PROMPT: A word-for-word copy of the whole listing is the required answer.
= = = = =
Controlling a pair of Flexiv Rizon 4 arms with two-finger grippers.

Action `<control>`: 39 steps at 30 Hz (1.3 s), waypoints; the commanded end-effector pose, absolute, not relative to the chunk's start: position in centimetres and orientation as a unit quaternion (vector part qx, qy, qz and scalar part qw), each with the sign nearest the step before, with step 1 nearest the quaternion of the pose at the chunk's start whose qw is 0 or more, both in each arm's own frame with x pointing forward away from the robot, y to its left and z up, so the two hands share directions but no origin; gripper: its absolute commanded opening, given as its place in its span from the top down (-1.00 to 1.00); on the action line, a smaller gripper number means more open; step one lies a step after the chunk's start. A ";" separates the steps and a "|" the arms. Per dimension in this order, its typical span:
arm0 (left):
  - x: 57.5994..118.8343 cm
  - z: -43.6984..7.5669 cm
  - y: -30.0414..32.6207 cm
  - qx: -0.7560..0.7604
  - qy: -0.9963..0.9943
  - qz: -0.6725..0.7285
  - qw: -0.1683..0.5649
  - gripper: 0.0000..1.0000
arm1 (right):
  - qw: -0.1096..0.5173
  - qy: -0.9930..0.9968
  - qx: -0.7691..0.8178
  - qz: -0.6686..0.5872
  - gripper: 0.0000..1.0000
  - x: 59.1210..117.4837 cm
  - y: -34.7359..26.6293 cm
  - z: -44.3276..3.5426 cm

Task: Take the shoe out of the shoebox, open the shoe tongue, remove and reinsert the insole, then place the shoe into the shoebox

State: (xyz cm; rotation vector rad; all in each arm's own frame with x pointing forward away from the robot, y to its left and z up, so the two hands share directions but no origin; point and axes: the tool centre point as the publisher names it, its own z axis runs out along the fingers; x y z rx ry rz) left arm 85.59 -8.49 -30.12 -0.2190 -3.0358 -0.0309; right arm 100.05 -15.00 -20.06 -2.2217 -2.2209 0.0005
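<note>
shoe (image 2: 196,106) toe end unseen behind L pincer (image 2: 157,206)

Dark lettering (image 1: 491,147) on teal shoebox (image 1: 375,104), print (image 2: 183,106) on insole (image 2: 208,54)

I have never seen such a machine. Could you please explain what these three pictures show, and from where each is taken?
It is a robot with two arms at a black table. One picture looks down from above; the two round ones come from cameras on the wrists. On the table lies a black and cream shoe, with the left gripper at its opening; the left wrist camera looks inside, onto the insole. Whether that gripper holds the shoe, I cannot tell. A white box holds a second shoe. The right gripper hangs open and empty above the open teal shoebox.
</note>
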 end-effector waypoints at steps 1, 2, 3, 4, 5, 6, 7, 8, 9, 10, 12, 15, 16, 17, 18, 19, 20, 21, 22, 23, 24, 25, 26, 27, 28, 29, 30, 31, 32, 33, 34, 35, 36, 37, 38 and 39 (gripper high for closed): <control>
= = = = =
WRITTEN SOLUTION:
Controlling a pair of Flexiv Rizon 4 arms with two-finger grippers.

Action `<control>`: 39 steps at 30 Hz (1.3 s), waypoints; the commanded end-effector pose, absolute, not relative to the chunk's start: position in centimetres and orientation as a unit quaternion (vector part qx, qy, qz and scalar part qw), each with the sign nearest the step before, with step 1 nearest the quaternion of the pose at the chunk's start whose qw is 0 or more, both in each arm's own frame with x pointing forward away from the robot, y to its left and z up, so the two hands share directions but no origin; gripper: its absolute commanded opening, given as its place in its span from the top down (-1.00 to 1.00); on the action line, a smaller gripper number means more open; step one lies a step after the chunk's start. A ";" separates the steps and a "|" the arms. Per dimension in this order, its typical span:
arm0 (left):
  - x: 57.5994..118.8343 cm
  - z: -43.6984..7.5669 cm
  - y: -30.0414..32.6207 cm
  - qx: -0.7560..0.7604
  - qy: -0.9963..0.9943
  - qz: -0.6725..0.7285
  - qw: -0.1683..0.5649
  - gripper: 0.0000..1.0000
arm1 (right):
  - qw: -0.1096..0.5173
  - qy: -0.9930..0.9968
  - qx: -0.7691..0.8178
  - qz: -0.6686..0.5872
  - gripper: 0.0000..1.0000
  - x: 59.1210..117.4837 cm
  - y: -34.7359..26.6293 cm
  - z: -44.3276..3.5426 cm

Task: Take the shoe out of the shoebox, open the shoe tongue, remove and reinsert the insole, then place the shoe into the shoebox

State: (xyz cm; rotation vector rad; all in each arm's own frame with x pointing forward away from the robot, y to its left and z up, so the two hands share directions but no origin; point and axes: the tool centre point as the publisher names it, its own z axis runs out along the fingers; x y z rx ry rz) left arm 85.59 -8.49 -30.12 -0.2190 -3.0358 -0.0309; right arm 100.05 -15.00 -20.06 -2.2217 -2.2209 0.0005
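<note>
shoe (image 2: 196,106) toe end unseen behind L pincer (image 2: 157,206)

Dark lettering (image 1: 491,147) on teal shoebox (image 1: 375,104), print (image 2: 183,106) on insole (image 2: 208,54)

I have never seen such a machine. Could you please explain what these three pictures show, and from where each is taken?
It is a robot with two arms at a black table. One picture looks down from above; the two round ones come from cameras on the wrists. On the table lies a black and cream shoe, with the left gripper at its opening; the left wrist camera looks inside, onto the insole. Whether that gripper holds the shoe, I cannot tell. A white box holds a second shoe. The right gripper hangs open and empty above the open teal shoebox.
</note>
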 end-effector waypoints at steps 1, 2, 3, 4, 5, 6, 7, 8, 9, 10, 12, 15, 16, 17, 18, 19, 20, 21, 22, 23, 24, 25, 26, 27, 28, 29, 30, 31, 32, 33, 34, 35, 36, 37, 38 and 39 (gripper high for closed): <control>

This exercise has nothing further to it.